## Task to complete
For this exercise, output exactly the lines from the opening line of the listing through the line with "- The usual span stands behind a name", skipping pictures.

## Dataset section
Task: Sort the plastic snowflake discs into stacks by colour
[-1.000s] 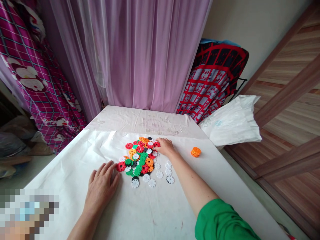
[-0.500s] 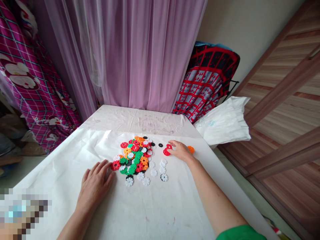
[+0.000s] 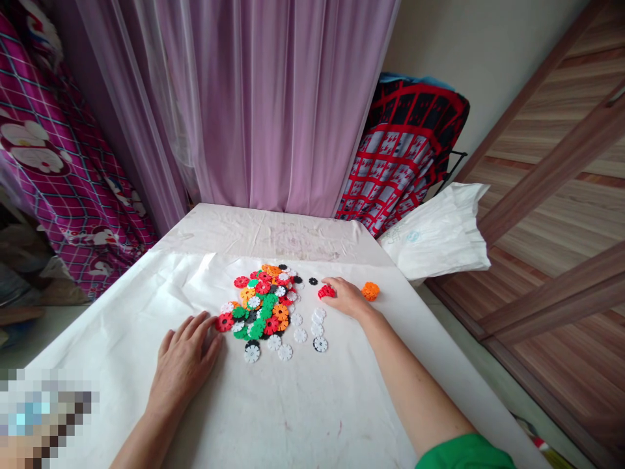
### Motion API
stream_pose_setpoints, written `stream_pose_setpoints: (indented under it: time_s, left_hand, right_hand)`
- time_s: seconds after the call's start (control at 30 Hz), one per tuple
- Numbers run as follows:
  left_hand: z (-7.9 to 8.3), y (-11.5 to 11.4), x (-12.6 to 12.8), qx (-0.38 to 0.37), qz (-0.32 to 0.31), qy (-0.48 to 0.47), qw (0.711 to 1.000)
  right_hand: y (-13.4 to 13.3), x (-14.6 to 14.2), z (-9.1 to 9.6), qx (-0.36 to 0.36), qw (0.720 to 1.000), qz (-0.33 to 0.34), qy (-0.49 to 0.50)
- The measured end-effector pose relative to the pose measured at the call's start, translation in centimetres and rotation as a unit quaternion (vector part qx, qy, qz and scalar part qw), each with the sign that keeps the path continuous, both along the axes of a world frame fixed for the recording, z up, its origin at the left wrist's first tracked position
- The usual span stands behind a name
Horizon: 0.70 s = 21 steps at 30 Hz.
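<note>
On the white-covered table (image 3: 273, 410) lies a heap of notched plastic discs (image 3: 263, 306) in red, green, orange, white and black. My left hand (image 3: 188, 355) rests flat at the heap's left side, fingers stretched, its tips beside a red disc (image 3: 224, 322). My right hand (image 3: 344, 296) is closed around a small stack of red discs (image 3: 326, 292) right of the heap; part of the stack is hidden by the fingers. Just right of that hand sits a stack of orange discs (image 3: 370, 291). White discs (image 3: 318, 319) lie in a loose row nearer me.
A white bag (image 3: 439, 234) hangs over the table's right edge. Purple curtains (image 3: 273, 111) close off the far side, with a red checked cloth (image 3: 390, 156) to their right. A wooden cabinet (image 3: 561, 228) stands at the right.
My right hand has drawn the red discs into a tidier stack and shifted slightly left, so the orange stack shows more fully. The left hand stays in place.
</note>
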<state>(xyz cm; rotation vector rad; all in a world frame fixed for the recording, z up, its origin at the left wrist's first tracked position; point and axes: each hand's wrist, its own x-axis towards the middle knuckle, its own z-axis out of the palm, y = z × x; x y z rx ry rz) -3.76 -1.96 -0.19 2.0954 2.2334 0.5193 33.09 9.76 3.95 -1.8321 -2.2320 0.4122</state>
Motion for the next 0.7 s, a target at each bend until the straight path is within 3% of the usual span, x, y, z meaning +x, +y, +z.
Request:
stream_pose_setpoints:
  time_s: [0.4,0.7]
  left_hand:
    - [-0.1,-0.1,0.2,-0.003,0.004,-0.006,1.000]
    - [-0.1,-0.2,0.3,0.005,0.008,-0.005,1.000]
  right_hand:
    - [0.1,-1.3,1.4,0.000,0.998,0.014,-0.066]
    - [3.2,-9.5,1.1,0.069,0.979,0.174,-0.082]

## Response for this exercise
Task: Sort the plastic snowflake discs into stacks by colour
[-1.000s] 
[-0.500s] 
[+0.000s] 
### Motion API
stream_pose_setpoints, written `stream_pose_setpoints: (indented under it: time_s, left_hand, right_hand)`
- time_s: seconds after the call's start (control at 30 Hz), one per tuple
- Numbers run as follows:
  left_hand: z (-7.9 to 8.3), y (-11.5 to 11.4), x (-12.6 to 12.8), qx (-0.38 to 0.37), qz (-0.32 to 0.31), qy (-0.48 to 0.47), qw (0.711 to 1.000)
  right_hand: y (-13.4 to 13.3), x (-14.6 to 14.2), z (-9.1 to 9.6), qx (-0.36 to 0.36), qw (0.720 to 1.000), qz (-0.33 to 0.34), qy (-0.49 to 0.50)
- The measured end-effector pose relative to the pose measured at the call's start, translation in centimetres and rotation as a unit quaternion (vector part qx, qy, qz and scalar part qw), each with the sign that keeps the path continuous, both along the axes of a world frame fixed for the recording, z up, its origin at the left wrist's first tracked position
- The usual span stands behind a name

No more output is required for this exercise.